Instructions to follow = What you write must be the listing below in full, word for word, minus its pictures.

Exercise data: Begin

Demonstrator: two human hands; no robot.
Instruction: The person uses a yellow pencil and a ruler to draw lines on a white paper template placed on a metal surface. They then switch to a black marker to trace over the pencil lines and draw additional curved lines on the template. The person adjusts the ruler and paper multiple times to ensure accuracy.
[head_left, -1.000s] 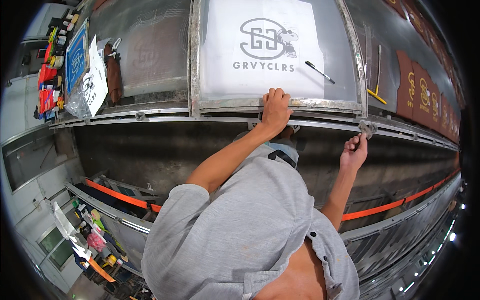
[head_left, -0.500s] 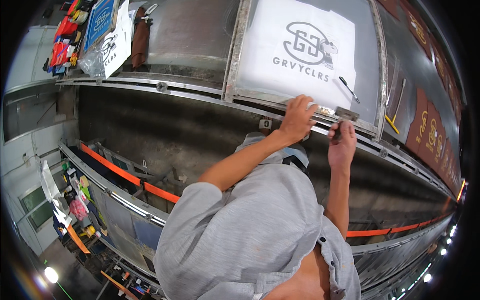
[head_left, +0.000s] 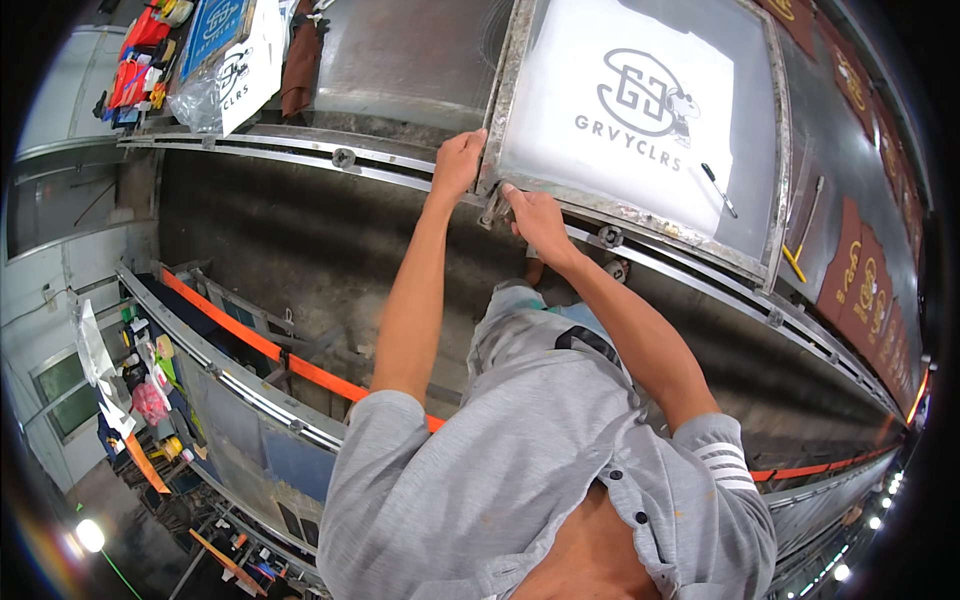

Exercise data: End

Result of this exercise =
Demonstrator: two human hands; no robot.
Instruction: The person uses a yellow pencil and a ruler to draw lines on a white paper template placed on a metal surface. They then switch to a black marker to trace over the pencil lines and draw additional curved lines on the template. The person adjusts the ruler and paper multiple times to ensure accuracy.
[head_left, -1.000s] 
[head_left, -0.500s] 
[head_left, +0.000s] 

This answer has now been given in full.